EXERCISE PROMPT →
The entries are to be written out again with no differences.

[MATERIAL PROVIDED Boundary: Start]

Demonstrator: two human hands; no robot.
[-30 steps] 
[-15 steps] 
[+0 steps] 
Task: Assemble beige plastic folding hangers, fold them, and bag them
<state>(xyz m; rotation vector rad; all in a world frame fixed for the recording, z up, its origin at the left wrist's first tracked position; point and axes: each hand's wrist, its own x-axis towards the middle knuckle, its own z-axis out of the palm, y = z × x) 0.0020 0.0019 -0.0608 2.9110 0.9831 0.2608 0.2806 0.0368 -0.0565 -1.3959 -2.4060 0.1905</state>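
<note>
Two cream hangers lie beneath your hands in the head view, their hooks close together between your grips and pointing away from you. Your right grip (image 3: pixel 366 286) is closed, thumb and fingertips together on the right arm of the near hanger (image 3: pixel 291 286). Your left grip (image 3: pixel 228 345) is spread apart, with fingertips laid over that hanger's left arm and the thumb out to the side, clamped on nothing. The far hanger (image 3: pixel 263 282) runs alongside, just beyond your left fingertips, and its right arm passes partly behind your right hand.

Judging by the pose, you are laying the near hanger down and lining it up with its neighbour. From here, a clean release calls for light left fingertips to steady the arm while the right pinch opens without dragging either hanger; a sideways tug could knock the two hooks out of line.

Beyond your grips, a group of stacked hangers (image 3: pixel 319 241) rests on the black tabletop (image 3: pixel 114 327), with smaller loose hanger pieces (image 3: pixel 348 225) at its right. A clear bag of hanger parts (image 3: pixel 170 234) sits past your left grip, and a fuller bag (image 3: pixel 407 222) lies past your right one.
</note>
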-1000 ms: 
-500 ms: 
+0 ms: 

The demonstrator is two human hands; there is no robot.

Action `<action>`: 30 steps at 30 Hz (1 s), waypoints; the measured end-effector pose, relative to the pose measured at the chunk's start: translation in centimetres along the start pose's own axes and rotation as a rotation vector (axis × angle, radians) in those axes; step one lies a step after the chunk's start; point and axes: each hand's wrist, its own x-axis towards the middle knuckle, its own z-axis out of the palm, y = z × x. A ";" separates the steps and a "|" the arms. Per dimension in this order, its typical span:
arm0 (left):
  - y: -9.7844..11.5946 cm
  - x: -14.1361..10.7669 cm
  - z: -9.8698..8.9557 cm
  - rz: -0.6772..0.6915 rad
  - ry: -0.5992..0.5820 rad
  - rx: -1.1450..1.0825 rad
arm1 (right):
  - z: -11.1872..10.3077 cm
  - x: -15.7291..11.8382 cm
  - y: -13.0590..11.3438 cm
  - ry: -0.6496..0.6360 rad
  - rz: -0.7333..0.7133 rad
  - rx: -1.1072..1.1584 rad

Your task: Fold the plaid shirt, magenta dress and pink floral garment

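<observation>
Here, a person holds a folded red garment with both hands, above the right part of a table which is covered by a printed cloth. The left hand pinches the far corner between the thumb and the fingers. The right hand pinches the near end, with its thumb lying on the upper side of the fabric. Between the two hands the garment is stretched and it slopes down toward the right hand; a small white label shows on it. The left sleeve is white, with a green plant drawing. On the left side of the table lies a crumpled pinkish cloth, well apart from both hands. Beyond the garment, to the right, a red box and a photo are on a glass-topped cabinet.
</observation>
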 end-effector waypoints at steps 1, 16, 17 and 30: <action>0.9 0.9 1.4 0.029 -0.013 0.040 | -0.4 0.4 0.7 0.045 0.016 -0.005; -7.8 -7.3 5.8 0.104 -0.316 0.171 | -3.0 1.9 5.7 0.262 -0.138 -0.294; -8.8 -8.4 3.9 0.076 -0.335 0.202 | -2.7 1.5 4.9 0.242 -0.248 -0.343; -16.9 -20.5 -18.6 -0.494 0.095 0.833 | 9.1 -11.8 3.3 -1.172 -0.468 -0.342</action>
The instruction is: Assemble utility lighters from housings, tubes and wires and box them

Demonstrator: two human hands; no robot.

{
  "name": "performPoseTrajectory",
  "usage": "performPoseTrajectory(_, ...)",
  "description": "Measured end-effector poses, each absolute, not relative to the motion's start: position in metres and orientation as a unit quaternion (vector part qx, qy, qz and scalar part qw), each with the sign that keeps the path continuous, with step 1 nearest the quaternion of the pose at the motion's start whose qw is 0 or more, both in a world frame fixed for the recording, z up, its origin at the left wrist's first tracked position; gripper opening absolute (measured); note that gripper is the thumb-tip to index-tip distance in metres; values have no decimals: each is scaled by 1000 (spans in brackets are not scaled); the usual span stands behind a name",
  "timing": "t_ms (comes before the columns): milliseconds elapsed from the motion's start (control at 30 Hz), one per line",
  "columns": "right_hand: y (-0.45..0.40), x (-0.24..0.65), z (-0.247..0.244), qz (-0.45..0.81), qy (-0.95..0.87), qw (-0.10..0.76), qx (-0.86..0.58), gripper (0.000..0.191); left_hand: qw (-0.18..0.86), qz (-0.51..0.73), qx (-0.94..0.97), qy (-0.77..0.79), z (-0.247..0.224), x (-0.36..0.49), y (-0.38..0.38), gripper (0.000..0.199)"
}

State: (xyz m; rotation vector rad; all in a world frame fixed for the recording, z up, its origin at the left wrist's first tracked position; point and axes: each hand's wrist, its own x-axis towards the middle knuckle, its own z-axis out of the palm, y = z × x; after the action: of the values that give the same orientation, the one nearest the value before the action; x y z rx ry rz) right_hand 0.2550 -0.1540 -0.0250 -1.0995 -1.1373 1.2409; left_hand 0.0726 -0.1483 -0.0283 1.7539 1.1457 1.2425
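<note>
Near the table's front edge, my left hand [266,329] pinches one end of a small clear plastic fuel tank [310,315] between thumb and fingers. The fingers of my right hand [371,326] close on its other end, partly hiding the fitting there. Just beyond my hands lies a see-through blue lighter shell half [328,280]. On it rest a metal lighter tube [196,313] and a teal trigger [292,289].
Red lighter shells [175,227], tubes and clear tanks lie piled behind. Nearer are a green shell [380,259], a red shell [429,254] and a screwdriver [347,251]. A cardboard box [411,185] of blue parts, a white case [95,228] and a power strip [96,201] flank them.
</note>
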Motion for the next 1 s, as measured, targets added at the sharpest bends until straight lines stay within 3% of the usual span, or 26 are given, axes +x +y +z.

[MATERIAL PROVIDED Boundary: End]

ANSWER BOX →
Demonstrator: two human hands; no robot.
[-30 steps] 
[-15 steps] 
[+0 steps] 
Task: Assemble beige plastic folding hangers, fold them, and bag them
<state>(xyz m; rotation vector rad; all in a world frame fixed for the recording, z up, its origin at the left wrist's first tracked position; point and axes: each hand's wrist, its own x-axis towards the middle knuckle, its own z-axis out of the palm, y = z × x) 0.0020 0.0019 -0.0608 2.9110 0.9831 0.2608 0.2806 0.0368 -0.0565 -1.3959 -2.4060 0.1905</state>
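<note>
Two cream hangers lie beneath your hands in the head view, their hooks close together between your grips and pointing away from you. Your right grip (image 3: pixel 366 286) is closed, thumb and fingertips together on the right arm of the near hanger (image 3: pixel 291 286). Your left grip (image 3: pixel 228 345) is spread apart, with fingertips laid over that hanger's left arm and the thumb out to the side, clamped on nothing. The far hanger (image 3: pixel 263 282) runs alongside, just beyond your left fingertips, and its right arm passes partly behind your right hand.

Judging by the pose, you are laying the near hanger down and lining it up with its neighbour. From here, a clean release calls for light left fingertips to steady the arm while the right pinch opens without dragging either hanger; a sideways tug could knock the two hooks out of line.

Beyond your grips, a group of stacked hangers (image 3: pixel 319 241) rests on the black tabletop (image 3: pixel 114 327), with smaller loose hanger pieces (image 3: pixel 348 225) at its right. A clear bag of hanger parts (image 3: pixel 170 234) sits past your left grip, and a fuller bag (image 3: pixel 407 222) lies past your right one.
</note>
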-1000 ms: 
-500 ms: 
+0 ms: 

The demonstrator is two human hands; there is no robot.

Action `<action>`: 30 steps at 30 Hz (1 s), waypoints; the measured end-effector pose, relative to the pose measured at the chunk's start: translation in centimetres along the start pose's own axes and rotation as a rotation vector (axis × angle, radians) in those axes; step one lies a step after the chunk's start; point and axes: each hand's wrist, its own x-axis towards the middle knuckle, its own z-axis out of the palm, y = z × x. A ";" separates the steps and a "|" the arms. Per dimension in this order, its typical span:
arm0 (left):
  - y: -9.7844..11.5946 cm
  - x: -14.1361..10.7669 cm
  - z: -9.8698..8.9557 cm
  - rz: -0.6772..0.6915 rad
  - ry: -0.5992..0.5820 rad
  - rx: -1.1450..1.0825 rad
arm1 (right):
  - z: -11.1872..10.3077 cm
  - x: -15.7291..11.8382 cm
  - y: -13.0590..11.3438 cm
  - ry: -0.6496..0.6360 rad
  - rz: -0.7333..0.7133 rad
  - rx: -1.1072..1.1584 rad

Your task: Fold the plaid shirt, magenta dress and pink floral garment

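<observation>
Here, a person holds a folded red garment with both hands, above the right part of a table which is covered by a printed cloth. The left hand pinches the far corner between the thumb and the fingers. The right hand pinches the near end, with its thumb lying on the upper side of the fabric. Between the two hands the garment is stretched and it slopes down toward the right hand; a small white label shows on it. The left sleeve is white, with a green plant drawing. On the left side of the table lies a crumpled pinkish cloth, well apart from both hands. Beyond the garment, to the right, a red box and a photo are on a glass-topped cabinet.
</observation>
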 end-effector waypoints at steps 1, 16, 17 and 30: <action>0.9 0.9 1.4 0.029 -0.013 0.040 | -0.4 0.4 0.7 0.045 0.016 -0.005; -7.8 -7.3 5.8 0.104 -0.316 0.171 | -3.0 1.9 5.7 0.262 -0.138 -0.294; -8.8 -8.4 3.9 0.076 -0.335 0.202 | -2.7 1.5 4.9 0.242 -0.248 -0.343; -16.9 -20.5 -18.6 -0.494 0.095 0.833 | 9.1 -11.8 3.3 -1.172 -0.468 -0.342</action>
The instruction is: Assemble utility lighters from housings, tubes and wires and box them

Demonstrator: two human hands; no robot.

{
  "name": "performPoseTrajectory",
  "usage": "performPoseTrajectory(_, ...)",
  "description": "Measured end-effector poses, each absolute, not relative to the motion's start: position in metres and orientation as a unit quaternion (vector part qx, qy, qz and scalar part qw), each with the sign that keeps the path continuous, with step 1 nearest the quaternion of the pose at the motion's start whose qw is 0 or more, both in a world frame fixed for the recording, z up, its origin at the left wrist's first tracked position; gripper opening absolute (measured); note that gripper is the thumb-tip to index-tip distance in metres; values have no decimals: each is scaled by 1000 (spans in brackets are not scaled); the usual span stands behind a name",
  "timing": "t_ms (comes before the columns): milliseconds elapsed from the motion's start (control at 30 Hz), one per line",
  "columns": "right_hand: y (-0.45..0.40), x (-0.24..0.65), z (-0.247..0.244), qz (-0.45..0.81), qy (-0.95..0.87), qw (-0.10..0.76), qx (-0.86..0.58), gripper (0.000..0.191); left_hand: qw (-0.18..0.86), qz (-0.51..0.73), qx (-0.94..0.97), qy (-0.77..0.79), z (-0.247..0.224), x (-0.36..0.49), y (-0.38..0.38), gripper (0.000..0.199)"
}

State: (xyz m; rotation vector rad; all in a world frame fixed for the recording, z up, its origin at the left wrist's first tracked position; point and axes: each hand's wrist, its own x-axis towards the middle knuckle, its own z-axis out of the palm, y = z × x; after the action: of the values that give the same orientation, the one nearest the value before the action; x y z rx ry rz) right_hand 0.2550 -0.1540 -0.0250 -1.0995 -1.1373 1.2409; left_hand 0.0726 -0.1483 -0.0283 1.7539 1.1457 1.2425
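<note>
Near the table's front edge, my left hand [266,329] pinches one end of a small clear plastic fuel tank [310,315] between thumb and fingers. The fingers of my right hand [371,326] close on its other end, partly hiding the fitting there. Just beyond my hands lies a see-through blue lighter shell half [328,280]. On it rest a metal lighter tube [196,313] and a teal trigger [292,289].
Red lighter shells [175,227], tubes and clear tanks lie piled behind. Nearer are a green shell [380,259], a red shell [429,254] and a screwdriver [347,251]. A cardboard box [411,185] of blue parts, a white case [95,228] and a power strip [96,201] flank them.
</note>
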Motion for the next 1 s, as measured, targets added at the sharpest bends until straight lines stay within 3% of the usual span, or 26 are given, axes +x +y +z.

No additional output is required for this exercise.